Table of Contents

How Do I Build a Private Document Q&A System?


TL;DR

LM-Kit.NET provides two approaches: PdfChat for quick setup with automatic size-based routing (full-document for small files, passage retrieval for large ones), and RagEngine for fully customizable RAG pipelines. Both run entirely locally with no cloud dependency. Supported formats include PDF, DOCX, XLSX, PPTX, HTML, EML, MBOX, and images (via OCR). All processing stays on your machine.

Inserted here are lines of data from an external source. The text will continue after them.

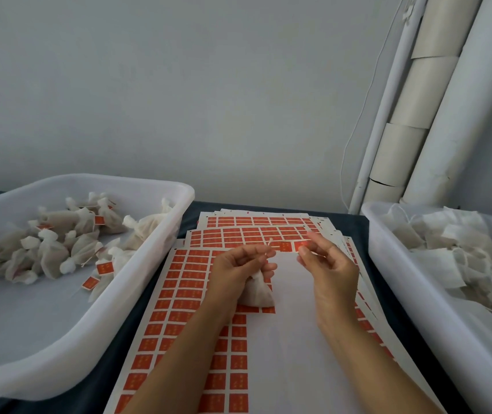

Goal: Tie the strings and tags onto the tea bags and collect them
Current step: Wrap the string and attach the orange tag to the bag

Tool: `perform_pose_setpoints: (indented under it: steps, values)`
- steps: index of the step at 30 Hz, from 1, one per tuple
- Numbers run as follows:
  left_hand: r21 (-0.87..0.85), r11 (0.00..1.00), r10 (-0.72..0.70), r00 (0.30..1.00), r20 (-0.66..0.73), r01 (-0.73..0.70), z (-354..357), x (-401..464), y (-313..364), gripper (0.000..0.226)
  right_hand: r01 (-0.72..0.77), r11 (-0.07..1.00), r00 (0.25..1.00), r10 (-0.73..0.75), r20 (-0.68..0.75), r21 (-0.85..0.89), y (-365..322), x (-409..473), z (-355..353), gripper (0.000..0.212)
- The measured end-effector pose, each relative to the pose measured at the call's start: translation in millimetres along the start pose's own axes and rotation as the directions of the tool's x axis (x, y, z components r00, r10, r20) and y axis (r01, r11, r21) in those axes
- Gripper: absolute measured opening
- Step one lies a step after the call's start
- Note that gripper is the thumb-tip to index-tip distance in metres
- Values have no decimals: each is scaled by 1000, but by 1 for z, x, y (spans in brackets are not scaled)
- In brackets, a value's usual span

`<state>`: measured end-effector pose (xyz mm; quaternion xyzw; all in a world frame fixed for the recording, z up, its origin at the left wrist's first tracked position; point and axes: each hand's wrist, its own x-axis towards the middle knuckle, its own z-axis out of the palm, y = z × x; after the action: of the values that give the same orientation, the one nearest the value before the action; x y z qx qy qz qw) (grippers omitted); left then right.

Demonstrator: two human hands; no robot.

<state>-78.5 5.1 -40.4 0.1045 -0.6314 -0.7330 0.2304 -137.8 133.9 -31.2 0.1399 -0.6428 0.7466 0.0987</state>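
Dark worktop (355,234), tag sheets (179,294); left hand (238,270) pinched tea bag (258,291) and string (269,245), right hand (325,264) pinched tag (302,245); slack string risked slipping

I see a plain pale grey wall (179,85) filling the upper view, evenly lit. At the right corner, white pipes (448,115) wrapped in sections run up at a slant, with a thin white cable (358,121) hanging beside them. Below lies a dark blue table (355,234).
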Motion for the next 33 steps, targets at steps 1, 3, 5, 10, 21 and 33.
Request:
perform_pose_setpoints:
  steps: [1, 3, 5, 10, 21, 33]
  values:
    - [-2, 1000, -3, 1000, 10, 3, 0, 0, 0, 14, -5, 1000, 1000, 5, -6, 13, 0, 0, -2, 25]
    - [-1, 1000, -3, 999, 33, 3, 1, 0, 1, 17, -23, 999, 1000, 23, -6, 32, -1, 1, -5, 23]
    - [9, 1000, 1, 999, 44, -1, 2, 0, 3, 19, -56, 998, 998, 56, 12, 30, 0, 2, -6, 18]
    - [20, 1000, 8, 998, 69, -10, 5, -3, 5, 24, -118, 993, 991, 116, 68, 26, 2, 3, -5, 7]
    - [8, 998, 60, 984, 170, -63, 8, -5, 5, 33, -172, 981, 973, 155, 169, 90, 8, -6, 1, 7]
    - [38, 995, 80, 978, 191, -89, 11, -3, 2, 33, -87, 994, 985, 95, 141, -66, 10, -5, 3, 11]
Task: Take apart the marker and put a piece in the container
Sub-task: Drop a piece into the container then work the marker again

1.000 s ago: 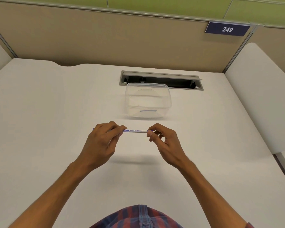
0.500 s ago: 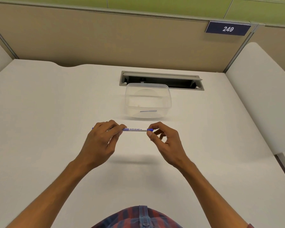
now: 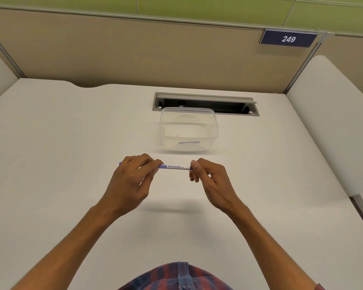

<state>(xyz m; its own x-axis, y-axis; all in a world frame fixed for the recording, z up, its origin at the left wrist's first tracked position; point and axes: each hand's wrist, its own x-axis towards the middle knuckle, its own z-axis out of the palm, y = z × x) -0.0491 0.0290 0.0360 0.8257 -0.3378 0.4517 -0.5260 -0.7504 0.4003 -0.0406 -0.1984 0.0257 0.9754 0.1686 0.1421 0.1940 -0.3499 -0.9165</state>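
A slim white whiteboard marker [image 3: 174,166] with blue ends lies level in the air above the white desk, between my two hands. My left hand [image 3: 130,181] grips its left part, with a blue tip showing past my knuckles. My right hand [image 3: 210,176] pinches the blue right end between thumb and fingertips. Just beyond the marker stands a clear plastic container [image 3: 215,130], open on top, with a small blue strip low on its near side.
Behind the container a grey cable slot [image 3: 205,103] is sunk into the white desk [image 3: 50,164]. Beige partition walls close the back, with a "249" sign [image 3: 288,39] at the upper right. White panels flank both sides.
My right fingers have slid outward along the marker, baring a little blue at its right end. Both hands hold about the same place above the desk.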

Approach 1: PdfChat (Quick Setup)

PdfChat is a ready-to-use conversational Q&A class that handles document loading, chunking, retrieval, and multi-turn chat automatically:

using LMKit.Model;
using LMKit.Retrieval;

using LM chatModel = LM.LoadFromModelID("qwen3.5:9b");
using LM embeddingModel = LM.LoadFromModelID("embeddinggemma-300m");

var pdfChat = new PdfChat(chatModel, embeddingModel);

// Load one or more documents
pdfChat.LoadDocument("quarterly-report.pdf");
pdfChat.LoadDocument("product-manual.docx");

// Ask questions (multi-turn, conversational)
string answer1 = pdfChat.Submit("What was the Q3 revenue?");
string answer2 = pdfChat.Submit("How does that compare to Q2?");

// Source references from the last answer
foreach (var source in pdfChat.LastSourceReferences)
    Console.WriteLine($"  Source: {source.DocumentName}, Page {source.PageNumber}");

Automatic Size-Based Routing

PdfChat automatically chooses the best strategy per document:

Document Size Strategy How It Works
Under 4096 tokens (default) Full-document context Entire document included in the prompt
Over 4096 tokens Passage retrieval Only relevant passages retrieved via embedding search

The threshold is configurable:

pdfChat.FullDocumentTokenBudget = 8192;  // Raise for larger full-doc inclusion

Query Generation Modes

For multi-turn conversations, PdfChat can reformulate follow-up questions:

Mode Behavior
Original (default) Use the question as-is
Contextual Reformulate using conversation history ("How about Q2?" → "What was the Q2 revenue?")
MultiQuery Generate multiple query variants for broader retrieval
HypotheticalAnswer Generate a hypothetical answer first, then retrieve (HyDE)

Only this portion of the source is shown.